GOAL OF THE EXERCISE :: Lines from the top of the entries down to the line with "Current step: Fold" must be set down exactly as they stand, with both ends retained.

(Collected data)
---

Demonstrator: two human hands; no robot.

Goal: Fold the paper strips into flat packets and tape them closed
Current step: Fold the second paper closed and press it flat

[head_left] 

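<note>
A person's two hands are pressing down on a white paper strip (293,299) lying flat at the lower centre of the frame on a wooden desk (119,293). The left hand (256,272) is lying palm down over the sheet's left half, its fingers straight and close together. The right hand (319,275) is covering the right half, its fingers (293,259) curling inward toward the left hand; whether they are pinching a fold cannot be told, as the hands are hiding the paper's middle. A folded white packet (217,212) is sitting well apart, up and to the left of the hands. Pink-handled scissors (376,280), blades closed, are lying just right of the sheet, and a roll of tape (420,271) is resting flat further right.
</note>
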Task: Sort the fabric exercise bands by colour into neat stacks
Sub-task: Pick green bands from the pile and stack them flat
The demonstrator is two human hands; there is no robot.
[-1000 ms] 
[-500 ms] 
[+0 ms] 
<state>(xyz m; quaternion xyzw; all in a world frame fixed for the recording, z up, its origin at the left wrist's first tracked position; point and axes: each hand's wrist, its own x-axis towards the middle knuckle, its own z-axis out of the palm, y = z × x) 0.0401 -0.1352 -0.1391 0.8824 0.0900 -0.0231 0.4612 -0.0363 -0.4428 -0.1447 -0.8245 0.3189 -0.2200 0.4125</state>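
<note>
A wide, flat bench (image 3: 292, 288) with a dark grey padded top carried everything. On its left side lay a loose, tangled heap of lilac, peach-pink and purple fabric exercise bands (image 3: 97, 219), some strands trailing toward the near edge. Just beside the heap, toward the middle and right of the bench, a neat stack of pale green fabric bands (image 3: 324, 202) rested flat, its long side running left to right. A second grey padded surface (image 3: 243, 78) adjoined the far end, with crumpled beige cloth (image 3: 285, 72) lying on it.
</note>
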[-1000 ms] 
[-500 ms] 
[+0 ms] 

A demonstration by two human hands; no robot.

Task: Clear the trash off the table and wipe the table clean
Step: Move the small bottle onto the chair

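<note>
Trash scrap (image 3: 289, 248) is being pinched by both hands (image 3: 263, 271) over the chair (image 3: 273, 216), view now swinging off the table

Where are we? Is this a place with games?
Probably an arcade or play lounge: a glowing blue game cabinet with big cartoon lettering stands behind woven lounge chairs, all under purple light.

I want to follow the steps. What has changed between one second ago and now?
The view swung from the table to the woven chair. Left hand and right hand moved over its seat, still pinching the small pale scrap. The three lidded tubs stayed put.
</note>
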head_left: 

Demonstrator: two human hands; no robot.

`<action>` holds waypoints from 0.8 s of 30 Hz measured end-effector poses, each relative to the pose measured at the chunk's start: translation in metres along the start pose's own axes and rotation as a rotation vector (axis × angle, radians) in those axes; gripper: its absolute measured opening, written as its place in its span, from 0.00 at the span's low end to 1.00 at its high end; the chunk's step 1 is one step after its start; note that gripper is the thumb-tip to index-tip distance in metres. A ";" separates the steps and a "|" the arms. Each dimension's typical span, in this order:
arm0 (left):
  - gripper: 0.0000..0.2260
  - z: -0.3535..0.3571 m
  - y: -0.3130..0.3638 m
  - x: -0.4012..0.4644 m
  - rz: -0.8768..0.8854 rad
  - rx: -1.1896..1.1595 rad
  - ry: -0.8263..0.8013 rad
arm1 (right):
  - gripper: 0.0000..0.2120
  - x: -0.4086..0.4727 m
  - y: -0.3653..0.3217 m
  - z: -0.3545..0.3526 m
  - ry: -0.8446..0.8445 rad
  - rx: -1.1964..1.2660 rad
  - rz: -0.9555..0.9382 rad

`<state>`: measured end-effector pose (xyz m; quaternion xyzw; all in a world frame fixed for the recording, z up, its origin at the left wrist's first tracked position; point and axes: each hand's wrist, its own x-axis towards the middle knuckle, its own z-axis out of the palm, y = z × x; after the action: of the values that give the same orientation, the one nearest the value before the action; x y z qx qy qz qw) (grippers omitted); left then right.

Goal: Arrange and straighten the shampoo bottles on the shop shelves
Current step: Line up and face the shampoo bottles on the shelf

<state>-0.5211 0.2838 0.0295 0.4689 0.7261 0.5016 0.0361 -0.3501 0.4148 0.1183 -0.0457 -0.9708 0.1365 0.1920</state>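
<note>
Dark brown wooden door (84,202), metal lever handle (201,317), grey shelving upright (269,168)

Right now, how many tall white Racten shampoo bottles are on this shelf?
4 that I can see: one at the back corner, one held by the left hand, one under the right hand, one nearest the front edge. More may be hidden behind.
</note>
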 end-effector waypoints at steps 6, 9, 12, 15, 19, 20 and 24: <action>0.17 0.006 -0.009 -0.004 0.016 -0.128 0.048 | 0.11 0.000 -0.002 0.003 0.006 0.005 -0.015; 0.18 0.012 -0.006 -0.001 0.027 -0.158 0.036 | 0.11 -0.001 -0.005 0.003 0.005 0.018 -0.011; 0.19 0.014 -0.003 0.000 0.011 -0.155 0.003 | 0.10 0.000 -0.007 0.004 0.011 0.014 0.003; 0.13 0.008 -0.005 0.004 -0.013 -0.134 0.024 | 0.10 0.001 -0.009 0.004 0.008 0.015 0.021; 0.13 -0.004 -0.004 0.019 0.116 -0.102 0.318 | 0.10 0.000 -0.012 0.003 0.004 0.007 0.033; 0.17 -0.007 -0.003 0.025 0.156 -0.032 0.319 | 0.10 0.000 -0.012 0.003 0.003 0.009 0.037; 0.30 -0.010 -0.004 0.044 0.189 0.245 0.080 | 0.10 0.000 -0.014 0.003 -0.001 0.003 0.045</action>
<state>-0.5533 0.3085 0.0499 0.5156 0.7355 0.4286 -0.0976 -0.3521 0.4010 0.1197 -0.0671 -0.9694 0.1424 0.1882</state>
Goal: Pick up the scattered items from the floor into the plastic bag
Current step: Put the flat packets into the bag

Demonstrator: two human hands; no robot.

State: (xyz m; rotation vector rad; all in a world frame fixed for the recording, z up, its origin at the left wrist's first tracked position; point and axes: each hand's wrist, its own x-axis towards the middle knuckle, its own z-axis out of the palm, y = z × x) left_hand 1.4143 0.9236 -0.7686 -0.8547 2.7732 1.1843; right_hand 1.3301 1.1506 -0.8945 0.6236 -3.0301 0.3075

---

ANSWER TO THIS EXERCISE ::
Demonstrator: two human hands; no robot.

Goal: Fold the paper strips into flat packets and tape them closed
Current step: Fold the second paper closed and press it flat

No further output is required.